$11M for study into non-invasive birth defect tests

Montreal, QC – A team of clinical researchers led by CHU de Québec has received $10.5 million from Génome Québec, Genome Canada, CIHR, Genome Alberta and other partners to recruit 5,600 pregnant women in Canada to study the potential of using DNA sequencing alone or in a contingent model with first trimester serum markers as a non-invasive method for detecting birth defects.

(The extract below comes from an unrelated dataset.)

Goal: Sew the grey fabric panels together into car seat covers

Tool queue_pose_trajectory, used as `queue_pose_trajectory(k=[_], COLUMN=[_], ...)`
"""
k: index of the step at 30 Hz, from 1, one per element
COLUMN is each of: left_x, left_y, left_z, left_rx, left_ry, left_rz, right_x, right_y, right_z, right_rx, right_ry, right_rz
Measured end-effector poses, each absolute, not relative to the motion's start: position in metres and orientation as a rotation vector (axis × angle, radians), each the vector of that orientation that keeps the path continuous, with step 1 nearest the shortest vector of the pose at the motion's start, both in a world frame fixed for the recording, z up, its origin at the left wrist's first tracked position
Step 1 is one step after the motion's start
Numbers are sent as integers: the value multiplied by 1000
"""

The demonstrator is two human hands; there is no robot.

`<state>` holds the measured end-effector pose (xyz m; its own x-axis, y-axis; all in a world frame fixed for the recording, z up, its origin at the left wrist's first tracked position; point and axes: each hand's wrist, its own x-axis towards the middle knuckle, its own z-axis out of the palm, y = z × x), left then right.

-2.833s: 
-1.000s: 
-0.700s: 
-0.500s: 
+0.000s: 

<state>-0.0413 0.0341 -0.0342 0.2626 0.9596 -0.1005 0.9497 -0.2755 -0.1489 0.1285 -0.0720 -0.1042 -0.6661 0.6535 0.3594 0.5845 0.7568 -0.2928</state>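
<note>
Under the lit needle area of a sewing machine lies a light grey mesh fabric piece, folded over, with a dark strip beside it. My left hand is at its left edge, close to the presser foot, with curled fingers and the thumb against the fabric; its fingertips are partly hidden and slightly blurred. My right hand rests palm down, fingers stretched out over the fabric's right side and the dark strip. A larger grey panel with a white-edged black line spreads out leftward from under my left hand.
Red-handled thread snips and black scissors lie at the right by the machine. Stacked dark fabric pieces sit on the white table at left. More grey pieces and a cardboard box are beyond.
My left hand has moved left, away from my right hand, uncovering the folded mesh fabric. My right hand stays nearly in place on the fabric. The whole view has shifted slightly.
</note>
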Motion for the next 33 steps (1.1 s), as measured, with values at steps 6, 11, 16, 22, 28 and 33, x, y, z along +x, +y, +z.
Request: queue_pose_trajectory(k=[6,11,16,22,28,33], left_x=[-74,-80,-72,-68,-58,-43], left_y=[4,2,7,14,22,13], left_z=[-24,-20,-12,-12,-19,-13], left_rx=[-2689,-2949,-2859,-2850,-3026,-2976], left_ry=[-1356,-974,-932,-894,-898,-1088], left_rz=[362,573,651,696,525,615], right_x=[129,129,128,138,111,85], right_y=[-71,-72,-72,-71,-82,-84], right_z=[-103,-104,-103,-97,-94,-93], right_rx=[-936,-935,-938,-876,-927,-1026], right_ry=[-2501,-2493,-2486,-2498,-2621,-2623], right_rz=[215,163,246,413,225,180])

The four marker first trimester serum quadruple screen,1T-Quad (PAPP-A, Free beta hCG, AFP and PIGF) provided by PerkinElmer will be used by researchers to validate its use in a contingent model where women identified by the 1T-Quad screen as having an increased risk of fetal aneuploidy undergo analysis of cell-free circulating fetal DNA from a standard blood draw to better estimate their risk of Down syndrome or other trisomy.

Each year 450,000 Canadian women become pregnant and participate in population-based pre-natal screening. With current approaches, up to 10,000 women undergo amniocentesis, an invasive procedure that carries a risk of pregnancy loss. Using the 1T-Quad screen followed by DNA sequencing of cell free DNA in women found at higher risk on serum screening, researchers aim to increase the detection rate of Down syndrome while reducing the use of amniocentesis to a smaller subset of women, as well as making best use of scarce health care resources.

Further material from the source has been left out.